Sunlight and temperature influence dog shedding because day length triggers growth of a new coat and shedding of the old coat. Some breeds are triggered by sunlight and temperature to shed once every year or two (Northern breeds). Other breeds are triggered to shed twice a year. As dogs move indoors with constant temperatures and limited amounts of natural light, many experience increased continuous dog shedding and decreased annual dog shedding."


----------



## WateryTart (Sep 25, 2013)

My girl is blowing her coat now. We can't keep up with the hair even with brushing several times a day.
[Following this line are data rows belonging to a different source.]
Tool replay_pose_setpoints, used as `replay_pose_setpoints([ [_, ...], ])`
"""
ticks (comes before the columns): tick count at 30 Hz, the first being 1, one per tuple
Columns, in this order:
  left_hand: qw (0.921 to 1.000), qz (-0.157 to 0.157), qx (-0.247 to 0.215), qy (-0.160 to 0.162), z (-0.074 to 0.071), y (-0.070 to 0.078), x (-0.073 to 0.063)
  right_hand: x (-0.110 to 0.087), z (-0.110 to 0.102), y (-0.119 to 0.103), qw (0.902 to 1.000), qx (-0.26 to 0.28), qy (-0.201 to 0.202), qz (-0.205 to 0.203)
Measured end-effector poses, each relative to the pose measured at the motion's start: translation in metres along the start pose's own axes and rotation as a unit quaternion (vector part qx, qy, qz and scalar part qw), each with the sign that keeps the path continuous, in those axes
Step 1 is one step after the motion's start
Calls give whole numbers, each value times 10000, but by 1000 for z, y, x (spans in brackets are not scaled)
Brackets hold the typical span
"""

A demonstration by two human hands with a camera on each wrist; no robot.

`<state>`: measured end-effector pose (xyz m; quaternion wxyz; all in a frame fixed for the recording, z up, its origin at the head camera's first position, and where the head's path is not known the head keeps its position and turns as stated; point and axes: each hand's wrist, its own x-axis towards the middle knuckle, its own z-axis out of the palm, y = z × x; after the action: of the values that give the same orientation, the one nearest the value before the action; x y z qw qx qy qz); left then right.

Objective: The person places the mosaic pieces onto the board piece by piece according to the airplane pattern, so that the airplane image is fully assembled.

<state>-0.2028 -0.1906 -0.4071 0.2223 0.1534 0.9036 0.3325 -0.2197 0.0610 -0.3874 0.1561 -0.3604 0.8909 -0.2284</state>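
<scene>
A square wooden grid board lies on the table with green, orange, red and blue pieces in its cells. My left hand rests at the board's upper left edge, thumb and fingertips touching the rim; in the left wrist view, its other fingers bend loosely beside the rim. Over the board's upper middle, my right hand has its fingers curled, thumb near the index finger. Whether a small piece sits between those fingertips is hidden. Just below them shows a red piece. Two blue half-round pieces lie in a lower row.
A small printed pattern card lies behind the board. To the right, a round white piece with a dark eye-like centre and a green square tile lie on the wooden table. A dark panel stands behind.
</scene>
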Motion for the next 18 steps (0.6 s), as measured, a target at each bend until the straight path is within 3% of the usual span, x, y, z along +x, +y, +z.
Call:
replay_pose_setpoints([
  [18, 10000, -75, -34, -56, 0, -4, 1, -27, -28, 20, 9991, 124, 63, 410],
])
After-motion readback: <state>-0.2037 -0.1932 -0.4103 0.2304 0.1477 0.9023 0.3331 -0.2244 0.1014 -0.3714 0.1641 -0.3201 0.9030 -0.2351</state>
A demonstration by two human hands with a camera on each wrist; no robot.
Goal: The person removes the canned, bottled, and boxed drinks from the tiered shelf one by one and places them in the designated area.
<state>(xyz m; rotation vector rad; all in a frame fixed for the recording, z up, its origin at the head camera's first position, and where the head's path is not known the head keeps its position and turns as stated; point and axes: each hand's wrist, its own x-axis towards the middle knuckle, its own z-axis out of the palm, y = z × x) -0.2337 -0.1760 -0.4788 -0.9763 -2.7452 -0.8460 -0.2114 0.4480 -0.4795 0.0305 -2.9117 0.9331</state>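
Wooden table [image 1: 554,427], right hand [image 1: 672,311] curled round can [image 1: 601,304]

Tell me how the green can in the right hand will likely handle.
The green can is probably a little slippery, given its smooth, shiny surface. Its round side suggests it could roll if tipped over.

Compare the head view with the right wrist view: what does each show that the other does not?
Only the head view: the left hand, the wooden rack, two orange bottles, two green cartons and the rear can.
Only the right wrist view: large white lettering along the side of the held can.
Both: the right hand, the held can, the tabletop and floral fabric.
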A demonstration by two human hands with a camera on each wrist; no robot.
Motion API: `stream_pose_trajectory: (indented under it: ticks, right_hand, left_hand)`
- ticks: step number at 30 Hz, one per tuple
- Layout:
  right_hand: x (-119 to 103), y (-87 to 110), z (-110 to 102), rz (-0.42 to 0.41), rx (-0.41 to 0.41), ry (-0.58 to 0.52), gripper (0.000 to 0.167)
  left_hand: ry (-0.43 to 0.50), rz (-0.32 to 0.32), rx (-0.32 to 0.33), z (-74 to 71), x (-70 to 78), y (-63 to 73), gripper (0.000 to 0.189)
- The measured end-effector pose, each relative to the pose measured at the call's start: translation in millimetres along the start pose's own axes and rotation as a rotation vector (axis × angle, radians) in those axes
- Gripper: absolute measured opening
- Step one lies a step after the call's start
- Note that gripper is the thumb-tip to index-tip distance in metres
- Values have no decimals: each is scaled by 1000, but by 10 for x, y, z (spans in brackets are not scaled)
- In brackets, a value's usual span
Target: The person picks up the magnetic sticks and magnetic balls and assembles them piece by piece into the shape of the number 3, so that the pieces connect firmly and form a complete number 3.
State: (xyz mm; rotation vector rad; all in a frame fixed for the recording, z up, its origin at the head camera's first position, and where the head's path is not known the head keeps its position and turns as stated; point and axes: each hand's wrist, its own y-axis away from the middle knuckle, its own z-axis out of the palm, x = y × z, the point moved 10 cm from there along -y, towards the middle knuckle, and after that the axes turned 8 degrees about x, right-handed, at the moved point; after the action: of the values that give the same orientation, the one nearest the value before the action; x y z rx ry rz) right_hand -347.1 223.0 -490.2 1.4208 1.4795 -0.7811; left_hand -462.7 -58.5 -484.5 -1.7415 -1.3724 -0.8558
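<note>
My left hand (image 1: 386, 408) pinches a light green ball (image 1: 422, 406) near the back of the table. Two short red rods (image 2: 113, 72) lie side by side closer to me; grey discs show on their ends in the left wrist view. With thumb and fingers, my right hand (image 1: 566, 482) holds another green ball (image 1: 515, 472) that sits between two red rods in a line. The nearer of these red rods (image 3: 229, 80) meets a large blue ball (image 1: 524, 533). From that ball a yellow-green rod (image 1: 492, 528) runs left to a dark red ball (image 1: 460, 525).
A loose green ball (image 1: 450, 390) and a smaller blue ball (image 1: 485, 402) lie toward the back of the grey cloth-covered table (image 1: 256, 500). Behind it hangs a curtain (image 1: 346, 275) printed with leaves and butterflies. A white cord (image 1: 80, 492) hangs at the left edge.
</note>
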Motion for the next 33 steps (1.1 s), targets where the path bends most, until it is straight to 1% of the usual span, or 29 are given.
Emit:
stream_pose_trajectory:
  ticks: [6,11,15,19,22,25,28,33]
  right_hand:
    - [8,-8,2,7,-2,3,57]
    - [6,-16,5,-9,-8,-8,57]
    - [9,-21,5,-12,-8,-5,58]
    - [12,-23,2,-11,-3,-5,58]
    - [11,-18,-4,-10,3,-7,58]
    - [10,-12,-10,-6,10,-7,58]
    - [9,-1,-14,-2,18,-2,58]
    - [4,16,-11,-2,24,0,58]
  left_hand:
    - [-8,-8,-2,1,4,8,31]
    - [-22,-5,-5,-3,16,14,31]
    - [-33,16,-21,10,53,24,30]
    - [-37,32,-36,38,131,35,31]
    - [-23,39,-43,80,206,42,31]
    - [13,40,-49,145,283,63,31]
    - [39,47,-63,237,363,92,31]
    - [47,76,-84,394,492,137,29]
She's going to the groomer tomorrow.


----------



## Dragonheart (Jan 8, 2014)

Good to know my girl is not the only one blowing her coat right now. I thought she was the only one shedding at a weird time of the year lol.


----------



## WateryTart (Sep 25, 2013)

We've been spoiled with our girl - she's never been a heavy shedder and we've only needed to brush a few times a week at home between groomer visits. Even that is just running a pin brush over her back and sides with lots of praise for "good brush!" A bit of hair comes out, never much, and she's good.

Fast forward to now, when I've switched to doing all brushing outside and enough hair to knit several sweaters is coming out in the brush with every stroke.


----------



## EMH (Jul 28, 2014)

My dog started blowing his coat at the end of July


----------



## flyfisher22 (Feb 28, 2011)

Yep mine have always blown their coats in or around August and February. I just assumed they had a summer undercoat and a winter undercoat. My current GSD is one of the worst we have ever had though. I have always been told that the summer coat starts to blow when the days start to shorten and the winter coat starts to blow when the days are getting longer. 

Cam


----------